Figure out how many lines in the records below hold the string "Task". That number alone is the answer.
Entries provided START
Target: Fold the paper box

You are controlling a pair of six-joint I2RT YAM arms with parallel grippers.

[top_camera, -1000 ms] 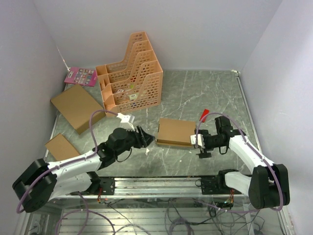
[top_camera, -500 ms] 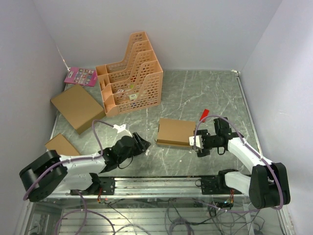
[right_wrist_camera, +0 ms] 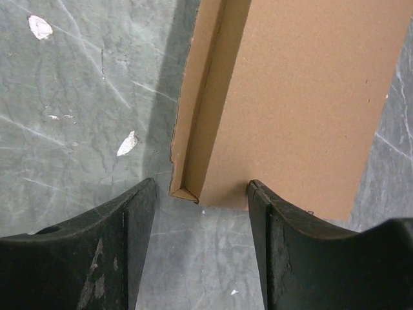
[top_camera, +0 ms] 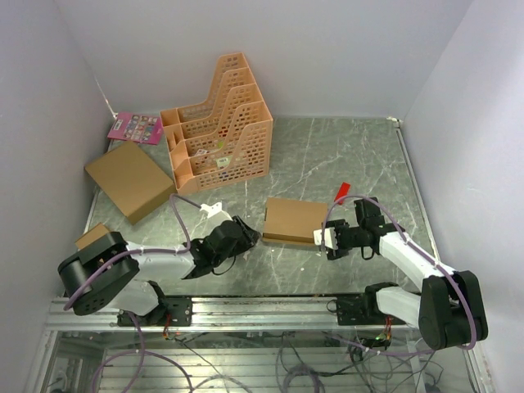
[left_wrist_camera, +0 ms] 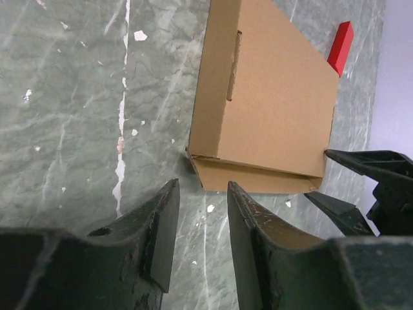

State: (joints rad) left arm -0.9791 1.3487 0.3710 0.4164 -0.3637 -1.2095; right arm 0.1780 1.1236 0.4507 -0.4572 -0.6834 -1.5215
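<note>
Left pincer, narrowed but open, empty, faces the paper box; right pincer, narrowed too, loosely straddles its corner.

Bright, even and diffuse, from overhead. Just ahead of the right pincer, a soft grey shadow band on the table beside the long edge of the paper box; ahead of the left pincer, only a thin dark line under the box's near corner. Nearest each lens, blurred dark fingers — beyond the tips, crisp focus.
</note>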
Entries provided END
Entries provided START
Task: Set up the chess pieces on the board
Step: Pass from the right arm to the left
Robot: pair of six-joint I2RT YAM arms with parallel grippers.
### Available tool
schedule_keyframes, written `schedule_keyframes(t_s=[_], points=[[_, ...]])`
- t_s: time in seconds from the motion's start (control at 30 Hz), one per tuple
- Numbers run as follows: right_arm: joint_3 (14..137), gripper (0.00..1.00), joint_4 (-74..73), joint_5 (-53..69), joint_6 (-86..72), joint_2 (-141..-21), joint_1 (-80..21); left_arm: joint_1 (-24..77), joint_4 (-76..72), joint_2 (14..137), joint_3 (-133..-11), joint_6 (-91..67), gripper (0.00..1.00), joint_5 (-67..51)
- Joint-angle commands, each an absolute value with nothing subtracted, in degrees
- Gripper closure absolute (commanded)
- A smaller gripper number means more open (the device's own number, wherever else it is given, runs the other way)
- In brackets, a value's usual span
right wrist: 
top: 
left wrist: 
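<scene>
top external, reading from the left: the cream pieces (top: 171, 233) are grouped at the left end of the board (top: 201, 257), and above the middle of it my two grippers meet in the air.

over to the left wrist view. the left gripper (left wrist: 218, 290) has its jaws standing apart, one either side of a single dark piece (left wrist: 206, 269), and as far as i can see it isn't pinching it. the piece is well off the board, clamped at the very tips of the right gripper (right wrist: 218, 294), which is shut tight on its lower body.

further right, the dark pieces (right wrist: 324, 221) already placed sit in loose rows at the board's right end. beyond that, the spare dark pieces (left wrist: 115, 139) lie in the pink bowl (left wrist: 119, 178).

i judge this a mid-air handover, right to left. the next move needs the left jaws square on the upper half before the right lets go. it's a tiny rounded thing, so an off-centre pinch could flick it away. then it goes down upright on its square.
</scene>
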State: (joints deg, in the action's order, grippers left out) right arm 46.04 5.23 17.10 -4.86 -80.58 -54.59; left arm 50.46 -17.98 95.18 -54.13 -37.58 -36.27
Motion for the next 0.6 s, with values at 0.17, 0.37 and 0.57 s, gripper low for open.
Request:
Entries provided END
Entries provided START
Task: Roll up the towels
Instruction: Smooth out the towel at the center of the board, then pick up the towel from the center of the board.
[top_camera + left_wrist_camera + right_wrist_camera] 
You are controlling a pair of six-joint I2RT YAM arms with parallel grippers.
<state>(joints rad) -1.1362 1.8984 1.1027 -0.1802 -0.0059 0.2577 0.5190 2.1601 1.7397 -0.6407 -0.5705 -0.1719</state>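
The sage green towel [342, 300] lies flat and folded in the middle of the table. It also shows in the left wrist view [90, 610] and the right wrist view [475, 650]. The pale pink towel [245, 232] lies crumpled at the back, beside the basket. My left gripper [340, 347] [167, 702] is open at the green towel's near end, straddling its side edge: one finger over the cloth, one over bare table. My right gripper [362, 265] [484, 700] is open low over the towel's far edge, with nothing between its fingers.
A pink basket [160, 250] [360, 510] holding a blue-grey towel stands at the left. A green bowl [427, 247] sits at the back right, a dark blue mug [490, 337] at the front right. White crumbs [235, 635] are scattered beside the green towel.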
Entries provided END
Response to this exercise:
2